In the light of the above, the EDPS concludes that the draft Delegated Regulation does not raise data protection issues that would merit specific recommendations.
On 28 August 2020, the EDPS responded to the European Commission’s legislative consultation on an EU scheme rating the smart readiness of buildings. The scheme uses a specific indicator to assess how a building’s energy consumption fluctuates depending on the occupants’ needs, coupled with the use of built-in home appliances such as self-adapting thermometers. By weighing up these competing factors, the scheme could optimise a building’s overall energy performance.
In its Formal Comments, the EDPS indicates the initiative implies that some personal information about occupants’ daily activities would be processed, in addition to data from smart home devices.
A prior assessment of cybersecurity and privacy threats, in line with the principle of privacy by design and by default is recommended in order to identify, address and inform users about relevant data protection risks before using ‘smart-ready technology’ or ‘smart-ready services’.
The EDPS emphasises that the proposed regulation should ensure a high level of protection of personal data, delineating the purpose, type and nature of data being processed, particularly when incorporating home automation systems.
In the context of the EU’s trade agreement with Canada, the Council drew up a proposal facilitating the mutual recognition of the EU and Canada’s economic partnership programmes to simplify trade activities and harmonise border controls by customs authorities. The Joint Customs Cooperation Committee (JCCC) will be in charge of overseeing its application, as this proposal would be a legally binding decision between customs authorities.
On 26 August 2020, the EDPS reaffirmed the requirements for international transfers of personal data, and gave some indications on monitoring the application of data protection rules.
Data transfers between EU Member States and Canada’s respective customs authorities are conditional on whether the third country of destination for the transfer is able to guarantee the same level of data protection enforced in the EU, apply appropriate safeguards and specific derogations to satisfy different types of data processing operations outlined in Chapter V of the GDPR. Such data protection safeguards are enforceable between public authorities.
The EDPS considers that the proposal should lay down all the conditions under which processing individuals’ personal data is permitted, and to clearly define data protection authorities’ role in monitoring the application of data protection rules.
On 26 August 2020, the EDPS issued its Formal Comments on the European Commission’s draft Implementing Decisions on the technical rules surrounding the entering, updating, deleting and searching data in the Schengen Information System II (SIS II) and on the minimum data quality standards and technical specifications for biometric data.
The EDPS highlights that processing personal data - especially biometric data - of a large number of people is liable to have a significant impact on the individuals concerned.

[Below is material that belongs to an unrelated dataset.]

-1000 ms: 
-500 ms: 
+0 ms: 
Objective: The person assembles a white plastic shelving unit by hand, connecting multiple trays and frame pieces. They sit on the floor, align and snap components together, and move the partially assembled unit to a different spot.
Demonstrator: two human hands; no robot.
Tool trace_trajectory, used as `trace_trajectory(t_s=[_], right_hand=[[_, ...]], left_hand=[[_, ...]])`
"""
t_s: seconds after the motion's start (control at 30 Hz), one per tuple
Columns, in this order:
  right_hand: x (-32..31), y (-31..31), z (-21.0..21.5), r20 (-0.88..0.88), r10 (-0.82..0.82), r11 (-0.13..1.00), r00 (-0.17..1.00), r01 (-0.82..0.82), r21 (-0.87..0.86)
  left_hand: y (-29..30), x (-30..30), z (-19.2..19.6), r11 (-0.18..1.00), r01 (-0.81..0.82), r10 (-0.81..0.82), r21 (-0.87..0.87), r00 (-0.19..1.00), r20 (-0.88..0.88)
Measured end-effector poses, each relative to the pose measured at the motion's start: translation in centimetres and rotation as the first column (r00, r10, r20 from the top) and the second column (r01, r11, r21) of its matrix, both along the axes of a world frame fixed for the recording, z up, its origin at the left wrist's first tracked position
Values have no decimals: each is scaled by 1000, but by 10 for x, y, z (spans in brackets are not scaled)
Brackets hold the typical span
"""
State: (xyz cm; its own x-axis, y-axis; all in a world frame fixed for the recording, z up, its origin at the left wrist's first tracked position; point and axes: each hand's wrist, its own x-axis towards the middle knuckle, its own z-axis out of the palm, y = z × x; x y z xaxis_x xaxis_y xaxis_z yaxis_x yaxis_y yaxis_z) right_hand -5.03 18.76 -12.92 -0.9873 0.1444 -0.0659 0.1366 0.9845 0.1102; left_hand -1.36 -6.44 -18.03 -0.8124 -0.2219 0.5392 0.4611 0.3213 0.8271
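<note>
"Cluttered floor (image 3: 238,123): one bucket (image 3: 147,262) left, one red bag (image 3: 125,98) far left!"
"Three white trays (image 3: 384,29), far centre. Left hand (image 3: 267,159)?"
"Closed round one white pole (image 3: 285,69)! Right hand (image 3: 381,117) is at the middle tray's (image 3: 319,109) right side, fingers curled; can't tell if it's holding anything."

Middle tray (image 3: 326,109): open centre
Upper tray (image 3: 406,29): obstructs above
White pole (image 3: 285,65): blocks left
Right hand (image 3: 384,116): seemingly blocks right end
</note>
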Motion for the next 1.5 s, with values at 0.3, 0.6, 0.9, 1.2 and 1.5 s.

It is therefore essential that both the legal framework and the technical rules applicable to SIS II are fully compliant with the EU’s data protection laws.
In particular, the EDPS emphasises that powers delegated to eu-LISA - the EU agency responsible for the operational management of SIS II, among large-scale IT systems- to further define and develop a number of technical criteria should depend on a strong legal basis. These additional technical criteria should be either formally adopted - or at least reviewed - and officially approved by the Commission, especially as these would be legally binding between EU Member States, Europol, Eurojust and Frontex. The same approach should apply to any subsequent amendments.
Finally, the EDPS notes that the sub-delegation of powers by the Commission to a Union agency raises a number of questions such as legal competence and allocation of responsibilities, which are to be closely monitored.